[TASK ITEM]: One number should be the full reply: how many lines of the material below contain "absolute".

>>>>>

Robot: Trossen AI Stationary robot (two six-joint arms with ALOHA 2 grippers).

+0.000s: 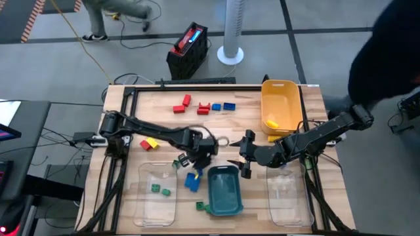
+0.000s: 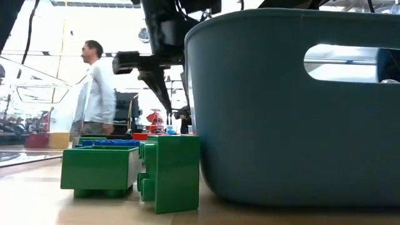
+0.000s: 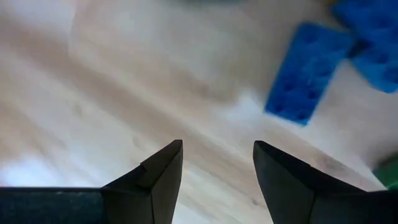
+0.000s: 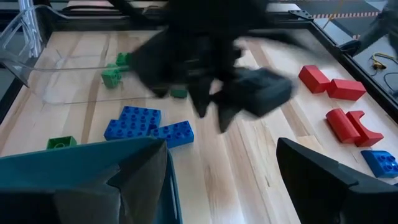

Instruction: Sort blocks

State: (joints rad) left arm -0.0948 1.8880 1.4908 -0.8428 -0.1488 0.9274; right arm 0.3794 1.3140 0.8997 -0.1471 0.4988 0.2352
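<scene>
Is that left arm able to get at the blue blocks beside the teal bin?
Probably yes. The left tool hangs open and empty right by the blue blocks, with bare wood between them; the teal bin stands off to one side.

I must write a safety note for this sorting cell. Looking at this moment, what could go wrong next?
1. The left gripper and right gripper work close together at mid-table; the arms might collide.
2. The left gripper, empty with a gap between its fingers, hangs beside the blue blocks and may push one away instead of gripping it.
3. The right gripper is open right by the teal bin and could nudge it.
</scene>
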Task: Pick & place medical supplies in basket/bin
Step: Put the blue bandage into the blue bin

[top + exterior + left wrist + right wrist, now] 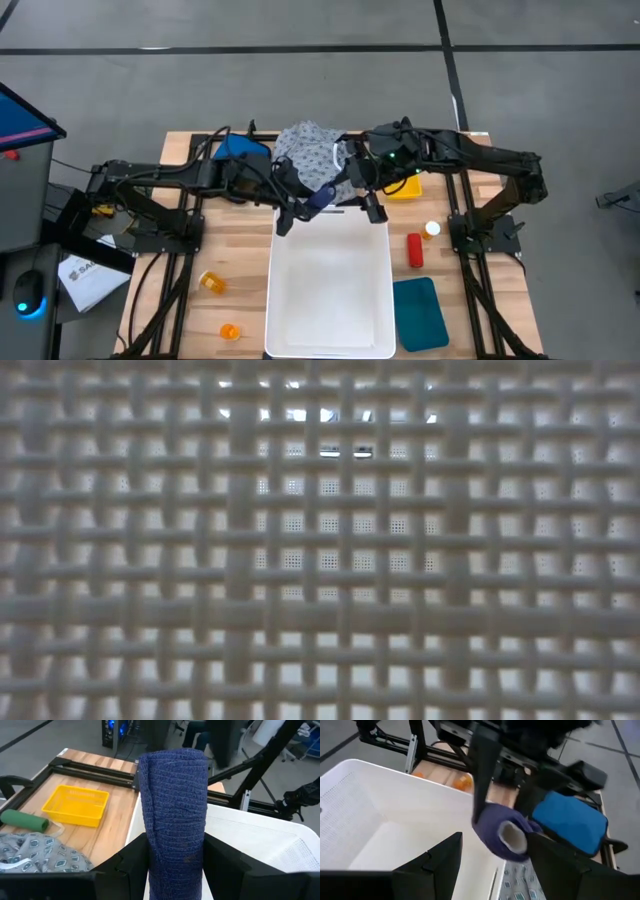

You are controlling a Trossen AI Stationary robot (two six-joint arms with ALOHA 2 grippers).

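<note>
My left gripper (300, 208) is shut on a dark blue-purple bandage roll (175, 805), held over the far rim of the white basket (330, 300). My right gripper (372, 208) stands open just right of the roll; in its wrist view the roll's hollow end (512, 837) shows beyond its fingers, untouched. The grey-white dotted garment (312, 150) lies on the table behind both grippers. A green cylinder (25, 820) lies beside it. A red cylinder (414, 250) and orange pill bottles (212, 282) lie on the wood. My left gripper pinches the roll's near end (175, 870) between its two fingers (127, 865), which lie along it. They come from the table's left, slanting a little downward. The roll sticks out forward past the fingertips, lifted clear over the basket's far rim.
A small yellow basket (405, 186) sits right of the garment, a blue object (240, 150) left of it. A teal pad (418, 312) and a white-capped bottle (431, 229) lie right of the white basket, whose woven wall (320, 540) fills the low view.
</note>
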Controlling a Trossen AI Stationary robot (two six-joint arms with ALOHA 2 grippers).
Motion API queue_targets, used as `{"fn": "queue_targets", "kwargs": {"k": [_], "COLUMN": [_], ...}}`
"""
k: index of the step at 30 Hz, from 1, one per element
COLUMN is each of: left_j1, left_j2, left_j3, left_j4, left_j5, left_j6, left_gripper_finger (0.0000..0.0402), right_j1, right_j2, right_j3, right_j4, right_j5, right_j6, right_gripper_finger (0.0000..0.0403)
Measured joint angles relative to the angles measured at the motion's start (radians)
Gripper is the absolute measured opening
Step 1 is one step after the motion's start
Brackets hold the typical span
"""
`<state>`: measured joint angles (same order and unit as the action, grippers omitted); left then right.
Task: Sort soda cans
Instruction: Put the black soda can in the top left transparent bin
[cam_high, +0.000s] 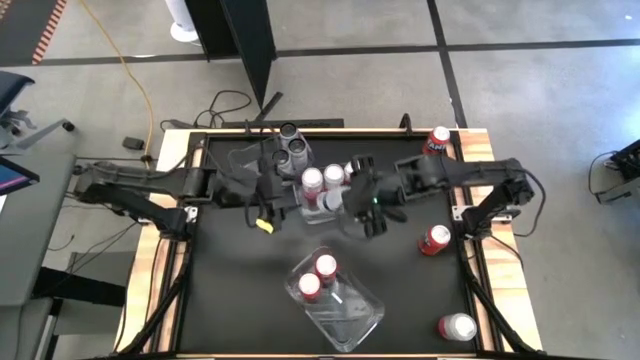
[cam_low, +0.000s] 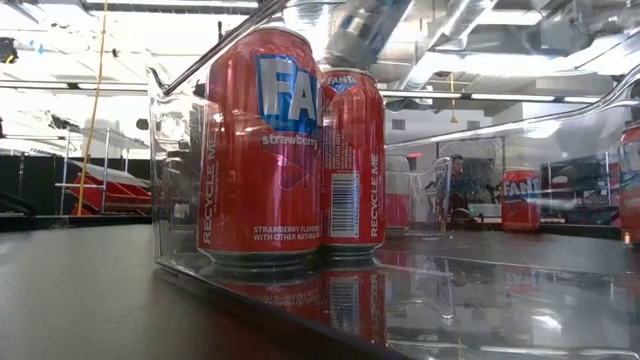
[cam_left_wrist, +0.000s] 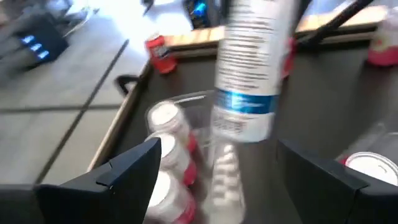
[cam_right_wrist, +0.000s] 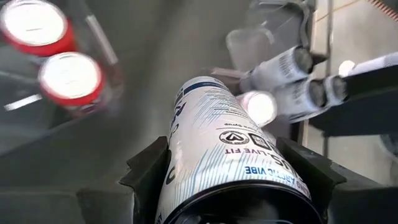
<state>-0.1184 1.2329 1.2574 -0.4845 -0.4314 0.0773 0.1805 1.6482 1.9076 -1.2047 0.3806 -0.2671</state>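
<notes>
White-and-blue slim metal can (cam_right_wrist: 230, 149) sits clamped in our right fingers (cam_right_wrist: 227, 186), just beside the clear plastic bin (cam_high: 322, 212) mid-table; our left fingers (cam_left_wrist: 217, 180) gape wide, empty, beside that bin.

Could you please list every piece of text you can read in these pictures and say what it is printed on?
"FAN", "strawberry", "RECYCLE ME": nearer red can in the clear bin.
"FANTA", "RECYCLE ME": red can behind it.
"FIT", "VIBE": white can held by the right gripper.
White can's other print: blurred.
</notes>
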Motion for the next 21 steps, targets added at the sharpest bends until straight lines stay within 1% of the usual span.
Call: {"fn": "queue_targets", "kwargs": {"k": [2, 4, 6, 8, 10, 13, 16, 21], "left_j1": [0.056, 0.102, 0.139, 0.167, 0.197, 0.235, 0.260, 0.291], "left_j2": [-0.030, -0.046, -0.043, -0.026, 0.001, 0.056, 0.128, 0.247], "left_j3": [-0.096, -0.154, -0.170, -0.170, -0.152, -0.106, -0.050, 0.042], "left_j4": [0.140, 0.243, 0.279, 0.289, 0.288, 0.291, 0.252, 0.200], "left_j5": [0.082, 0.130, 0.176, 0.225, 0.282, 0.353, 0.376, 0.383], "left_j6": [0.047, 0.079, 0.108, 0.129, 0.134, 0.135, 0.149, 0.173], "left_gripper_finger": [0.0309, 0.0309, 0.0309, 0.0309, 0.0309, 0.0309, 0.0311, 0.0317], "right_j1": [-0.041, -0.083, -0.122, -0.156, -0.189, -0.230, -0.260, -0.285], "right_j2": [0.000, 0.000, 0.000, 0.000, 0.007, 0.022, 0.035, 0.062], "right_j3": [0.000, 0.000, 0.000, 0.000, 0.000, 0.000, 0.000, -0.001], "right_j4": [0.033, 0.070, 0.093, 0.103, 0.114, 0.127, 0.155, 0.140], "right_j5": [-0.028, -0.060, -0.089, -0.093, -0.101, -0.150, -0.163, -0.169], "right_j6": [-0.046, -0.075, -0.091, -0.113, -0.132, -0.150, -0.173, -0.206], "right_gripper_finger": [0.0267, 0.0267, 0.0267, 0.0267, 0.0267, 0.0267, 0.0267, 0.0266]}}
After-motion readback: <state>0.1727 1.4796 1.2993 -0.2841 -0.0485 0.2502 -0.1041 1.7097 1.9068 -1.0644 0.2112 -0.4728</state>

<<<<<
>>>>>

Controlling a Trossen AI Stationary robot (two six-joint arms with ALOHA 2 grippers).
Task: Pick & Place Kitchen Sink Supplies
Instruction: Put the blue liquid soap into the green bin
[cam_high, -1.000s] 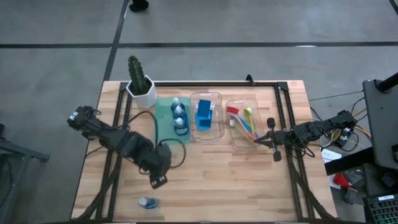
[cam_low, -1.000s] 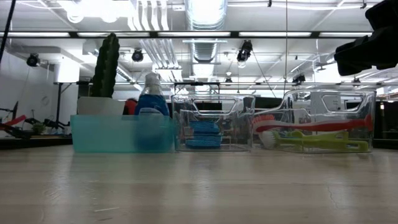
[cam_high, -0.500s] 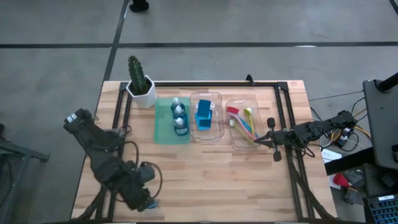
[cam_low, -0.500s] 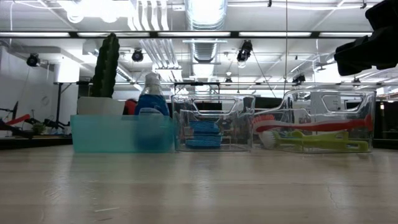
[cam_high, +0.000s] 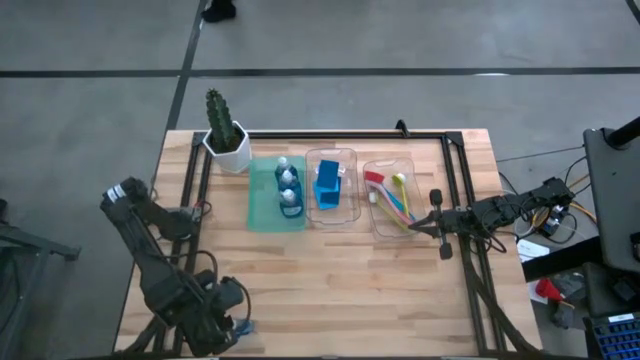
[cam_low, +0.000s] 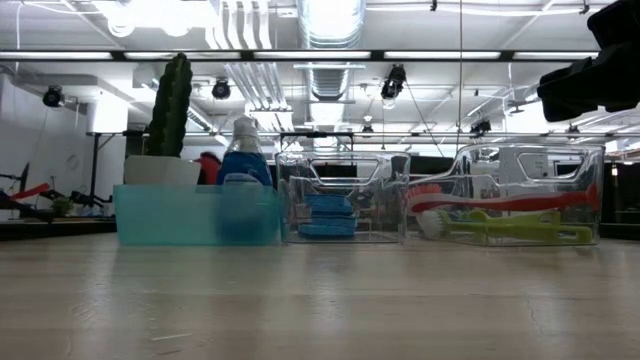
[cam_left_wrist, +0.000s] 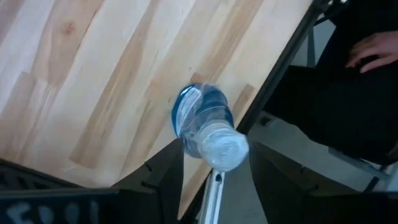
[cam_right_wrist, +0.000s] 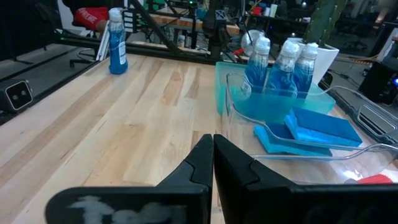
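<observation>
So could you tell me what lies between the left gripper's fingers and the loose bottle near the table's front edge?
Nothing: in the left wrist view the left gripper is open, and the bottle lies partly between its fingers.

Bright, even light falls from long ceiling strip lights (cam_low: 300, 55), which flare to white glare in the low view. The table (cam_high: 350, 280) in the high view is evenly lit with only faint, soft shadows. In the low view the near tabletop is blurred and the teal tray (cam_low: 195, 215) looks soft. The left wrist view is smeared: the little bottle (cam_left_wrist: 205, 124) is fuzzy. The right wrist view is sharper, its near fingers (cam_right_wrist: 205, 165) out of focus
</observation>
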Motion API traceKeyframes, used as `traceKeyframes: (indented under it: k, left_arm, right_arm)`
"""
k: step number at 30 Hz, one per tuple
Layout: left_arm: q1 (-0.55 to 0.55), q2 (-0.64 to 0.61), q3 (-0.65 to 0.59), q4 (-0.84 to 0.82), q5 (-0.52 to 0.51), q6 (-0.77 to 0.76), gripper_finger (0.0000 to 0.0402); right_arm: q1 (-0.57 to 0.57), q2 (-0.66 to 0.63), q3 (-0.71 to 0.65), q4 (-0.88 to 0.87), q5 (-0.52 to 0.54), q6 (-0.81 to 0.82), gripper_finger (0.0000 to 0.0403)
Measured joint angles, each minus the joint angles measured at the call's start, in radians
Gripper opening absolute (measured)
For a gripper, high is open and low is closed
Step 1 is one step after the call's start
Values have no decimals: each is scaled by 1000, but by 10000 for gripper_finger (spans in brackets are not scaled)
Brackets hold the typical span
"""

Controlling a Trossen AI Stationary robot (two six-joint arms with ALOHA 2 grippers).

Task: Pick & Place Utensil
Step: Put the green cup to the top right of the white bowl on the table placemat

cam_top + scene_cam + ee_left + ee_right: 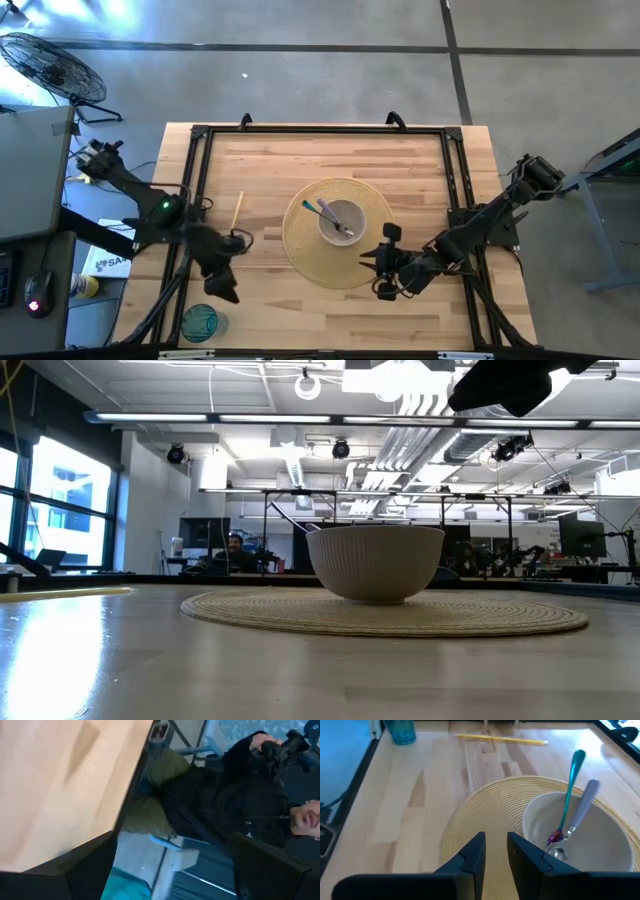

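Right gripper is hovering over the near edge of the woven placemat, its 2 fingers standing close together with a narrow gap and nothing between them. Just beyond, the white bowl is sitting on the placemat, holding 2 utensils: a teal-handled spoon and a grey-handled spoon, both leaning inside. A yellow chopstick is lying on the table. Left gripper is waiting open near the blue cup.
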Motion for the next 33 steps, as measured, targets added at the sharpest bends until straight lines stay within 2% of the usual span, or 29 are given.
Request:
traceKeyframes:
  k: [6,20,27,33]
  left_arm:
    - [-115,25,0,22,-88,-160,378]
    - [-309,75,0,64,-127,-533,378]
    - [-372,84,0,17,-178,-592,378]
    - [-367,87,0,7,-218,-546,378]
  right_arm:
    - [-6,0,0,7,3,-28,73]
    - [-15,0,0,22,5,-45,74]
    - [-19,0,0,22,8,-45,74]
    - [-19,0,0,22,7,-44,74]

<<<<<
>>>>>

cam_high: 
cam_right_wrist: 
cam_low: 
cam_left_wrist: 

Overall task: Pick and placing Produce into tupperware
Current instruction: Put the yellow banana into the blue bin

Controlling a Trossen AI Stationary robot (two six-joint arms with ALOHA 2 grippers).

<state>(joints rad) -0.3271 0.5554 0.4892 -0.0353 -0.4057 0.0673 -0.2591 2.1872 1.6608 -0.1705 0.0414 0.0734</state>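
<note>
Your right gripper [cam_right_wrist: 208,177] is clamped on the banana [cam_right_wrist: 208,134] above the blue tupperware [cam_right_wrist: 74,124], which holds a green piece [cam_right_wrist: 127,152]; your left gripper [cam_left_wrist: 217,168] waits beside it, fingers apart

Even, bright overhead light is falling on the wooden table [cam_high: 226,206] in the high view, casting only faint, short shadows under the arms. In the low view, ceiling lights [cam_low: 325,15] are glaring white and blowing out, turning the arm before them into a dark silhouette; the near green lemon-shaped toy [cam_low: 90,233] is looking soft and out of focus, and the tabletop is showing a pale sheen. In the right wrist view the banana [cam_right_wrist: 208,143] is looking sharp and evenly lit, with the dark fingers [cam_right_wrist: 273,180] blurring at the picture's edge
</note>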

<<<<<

[SOLUTION TO THE EXERCISE]: 2